そしてパゾリーニへ

e0002289_145775.jpgMEDIA (1969)
その昔ゴダールで引っかかって「世界の映像作家」というシリーズ本を古本屋で入手したがためにパゾリーニに出会ってしまった。バサバサと継ぎ接ぎでセンスのいい画像をつないで映像化して見せてくれるゴダールの作風よりも、さらにバッサバッサと斬新(という表現でいいかなぁ!?)かつ自分勝手な、ただただ自分の好きな世界を撮ってフィルムに収めたいという欲望の塊のようなパゾリーニの映画世界に惹かれてもうた。
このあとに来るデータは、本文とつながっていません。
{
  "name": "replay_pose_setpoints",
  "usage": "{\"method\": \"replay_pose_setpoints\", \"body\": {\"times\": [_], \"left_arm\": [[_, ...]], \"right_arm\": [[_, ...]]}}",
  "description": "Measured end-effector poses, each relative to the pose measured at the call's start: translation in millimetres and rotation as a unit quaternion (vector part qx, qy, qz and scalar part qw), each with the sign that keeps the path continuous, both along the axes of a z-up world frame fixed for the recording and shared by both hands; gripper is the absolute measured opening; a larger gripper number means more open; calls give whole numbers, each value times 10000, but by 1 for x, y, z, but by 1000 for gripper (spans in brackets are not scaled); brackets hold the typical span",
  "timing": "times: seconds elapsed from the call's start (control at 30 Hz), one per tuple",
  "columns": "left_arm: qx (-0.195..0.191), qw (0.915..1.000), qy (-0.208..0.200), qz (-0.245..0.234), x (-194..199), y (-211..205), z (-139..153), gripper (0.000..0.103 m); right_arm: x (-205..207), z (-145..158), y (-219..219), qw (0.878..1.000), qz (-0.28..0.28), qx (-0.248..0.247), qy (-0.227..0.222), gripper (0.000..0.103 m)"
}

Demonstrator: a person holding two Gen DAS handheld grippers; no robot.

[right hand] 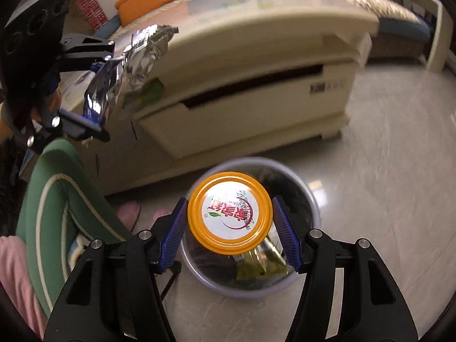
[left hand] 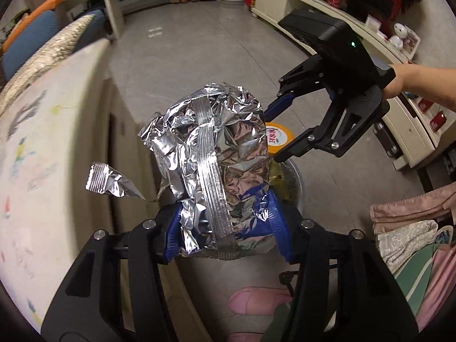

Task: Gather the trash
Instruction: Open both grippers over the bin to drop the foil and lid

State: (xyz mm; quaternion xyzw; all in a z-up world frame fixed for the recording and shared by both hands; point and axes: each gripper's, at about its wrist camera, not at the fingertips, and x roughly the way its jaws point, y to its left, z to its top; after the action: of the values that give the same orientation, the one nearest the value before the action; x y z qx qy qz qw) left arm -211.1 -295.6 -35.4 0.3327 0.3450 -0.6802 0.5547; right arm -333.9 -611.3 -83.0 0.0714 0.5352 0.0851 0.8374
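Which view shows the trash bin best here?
The right wrist view: the trash bin sits open beneath the orange-lidded jar, wrappers visible inside. The left wrist view shows only a sliver of its rim behind the foil bag.

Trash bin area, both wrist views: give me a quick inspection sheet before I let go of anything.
Surface: pale grey floor; no tabletop in view.
Job's things: crumpled foil wrapper in the left gripper; yellow-rimmed lid in the right gripper, directly over the grey trash bin, which already holds wrappers.
Clutter: pink slippers on the floor near the bin; folded fabrics at the right edge of the left wrist view.
Grippers: left shut on the foil, right shut on the lid, both aimed downward.
Cables: nothing seen.
Surroundings: cream cabinet behind the bin, sofa cushions, a person's green trouser leg.
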Motion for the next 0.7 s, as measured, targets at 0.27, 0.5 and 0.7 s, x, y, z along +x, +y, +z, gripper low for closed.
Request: {"method": "replay_pose_setpoints", "body": {"times": [0.27,0.5,0.7], "left_arm": [[785,9961,172,-352,-28,-44,-76,54],[1166,9926,214,-259,-28,-65,-103,73],[956,9950,247,-121,-24,-59,-89,83]], "right_arm": [[-16,-59,-16,9982,-239,175,512,61],[-18,-75,-23,9972,-304,141,668,75],[-17,-62,-34,9974,-457,46,562,82]]}}
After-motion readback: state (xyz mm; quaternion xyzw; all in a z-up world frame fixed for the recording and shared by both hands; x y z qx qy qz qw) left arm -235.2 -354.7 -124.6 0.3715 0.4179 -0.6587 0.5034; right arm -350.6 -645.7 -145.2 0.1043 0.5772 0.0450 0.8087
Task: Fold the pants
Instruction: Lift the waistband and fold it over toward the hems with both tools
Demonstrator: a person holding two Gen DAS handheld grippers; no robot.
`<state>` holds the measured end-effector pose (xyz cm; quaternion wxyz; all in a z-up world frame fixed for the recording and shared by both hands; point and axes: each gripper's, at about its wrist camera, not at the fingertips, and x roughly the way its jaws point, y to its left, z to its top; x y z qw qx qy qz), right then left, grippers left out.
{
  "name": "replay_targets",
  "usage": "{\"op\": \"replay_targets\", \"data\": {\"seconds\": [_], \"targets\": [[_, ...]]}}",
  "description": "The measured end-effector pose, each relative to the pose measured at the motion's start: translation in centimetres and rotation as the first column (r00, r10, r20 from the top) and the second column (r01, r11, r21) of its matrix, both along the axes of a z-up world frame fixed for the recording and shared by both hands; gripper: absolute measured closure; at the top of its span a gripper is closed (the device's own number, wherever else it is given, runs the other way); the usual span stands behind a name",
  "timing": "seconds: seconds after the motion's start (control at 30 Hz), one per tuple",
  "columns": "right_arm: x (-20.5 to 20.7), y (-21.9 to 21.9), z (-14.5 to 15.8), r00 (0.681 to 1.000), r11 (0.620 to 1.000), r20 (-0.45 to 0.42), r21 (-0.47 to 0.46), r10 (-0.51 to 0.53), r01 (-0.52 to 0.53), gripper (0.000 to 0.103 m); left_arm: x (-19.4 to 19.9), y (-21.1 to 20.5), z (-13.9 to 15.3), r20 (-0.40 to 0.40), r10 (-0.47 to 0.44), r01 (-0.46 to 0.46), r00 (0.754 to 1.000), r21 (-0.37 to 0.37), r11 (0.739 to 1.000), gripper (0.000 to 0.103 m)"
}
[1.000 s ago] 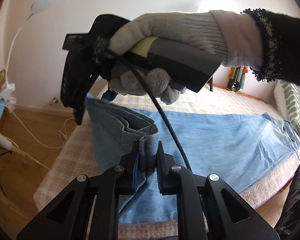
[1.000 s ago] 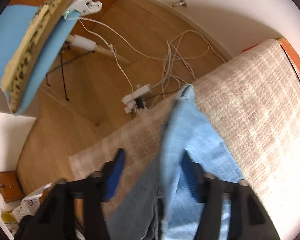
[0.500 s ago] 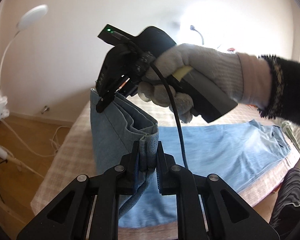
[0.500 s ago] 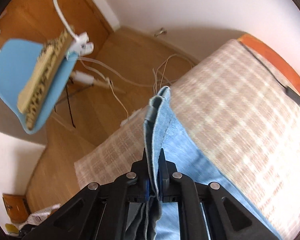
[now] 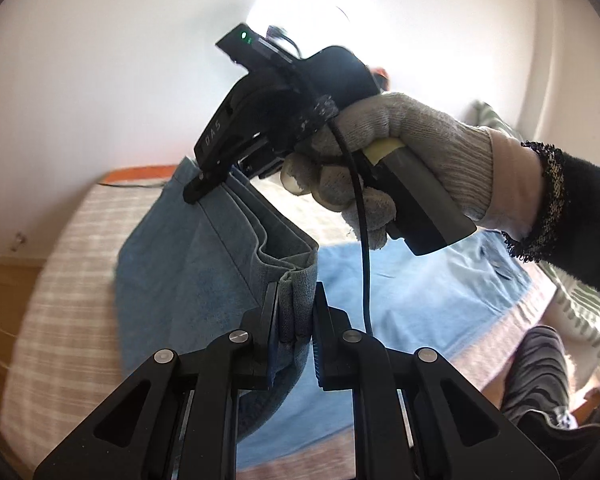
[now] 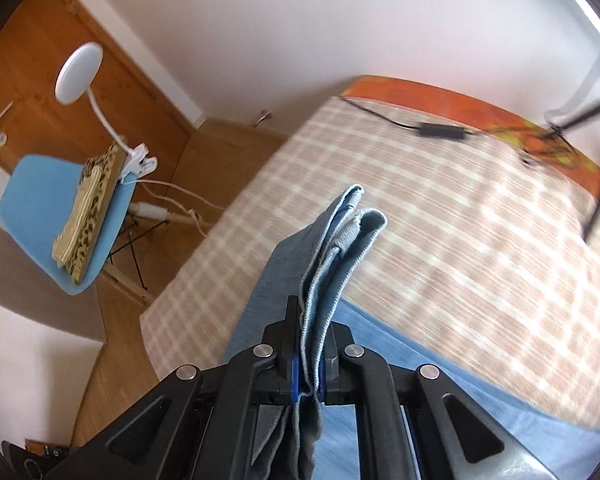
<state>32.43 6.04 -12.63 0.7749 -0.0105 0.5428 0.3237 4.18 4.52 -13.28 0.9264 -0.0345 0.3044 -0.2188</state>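
Daylight fills the room. Above the gloved hand (image 5: 384, 152) the white wall (image 5: 100, 60) burns out in a patch of glare, and the tool beneath reads as a near silhouette. The checked bedcover (image 6: 460, 208) is smeared with motion blur. Both fisheye views bow straight lines and darken to black at the corners.

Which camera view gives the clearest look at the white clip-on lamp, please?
The right wrist view: the white clip-on lamp shows whole there, with round head, curved neck and clip fixed beside the blue chair. The left wrist view does not show it.
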Motion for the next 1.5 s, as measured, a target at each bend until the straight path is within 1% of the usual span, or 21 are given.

豚小屋、アポロンの地獄、テオレマ、アッカトーネ、全部好き!(だが遺作となったソドムだけは・・)そして今日「王女メディア」を初鑑賞。最初からドーンと出ましたドデカイ夕陽にパゾ監督の名前が!もぅそれだけで胸がいっぱい。冒頭いきなり観客を突き放すかのごとくケンタウルスの(上半身が人/下半身が馬)語りが始まり、聞かされてる幼子は寝ちゃうので私もそれでいーんだ、別にギリシャ神話とか把握せずとも今回もただただ見てりゃ!と楽な気持ちで最後まで鑑賞。
e0002289_1453830.jpg

それにつけても、、、、その役者が風景が音楽が、映画に登場する全ての物がパゾリーニを崇拝している!いやパゾリーニに完全支配されている!と感じられる。いつも思う事だが、素人俳優を使う事が多いとて素人群衆をどうやって統一したのだろう、この作品に限らず敢えてセリフがなかったりする祭りのシーンなんて、パゾリーニの世界観を理解出来なそうな人々(オジイチャンとか多いからー)をどうやって?王女メディアを演じたマリアカラスはそもそも芸術家だから、パゾのそれを理解して当然と思えどイアソン役の男、メキシコ・オリンピックでメダル獲得した三段跳びの選手だって!(ありゃまぁ笑)
圧倒的に美しいシーンが続く中に、今回もありましたな。パゾ好みの偏愛嗜好的カットや被写体(男ノコの美脚)やファインダーをのぞきながらニヤっとしている監督の顔が画面にでてきそうな感も、楽しませていただきましたー。ピエル・パオロ・パゾリーニ万歳!!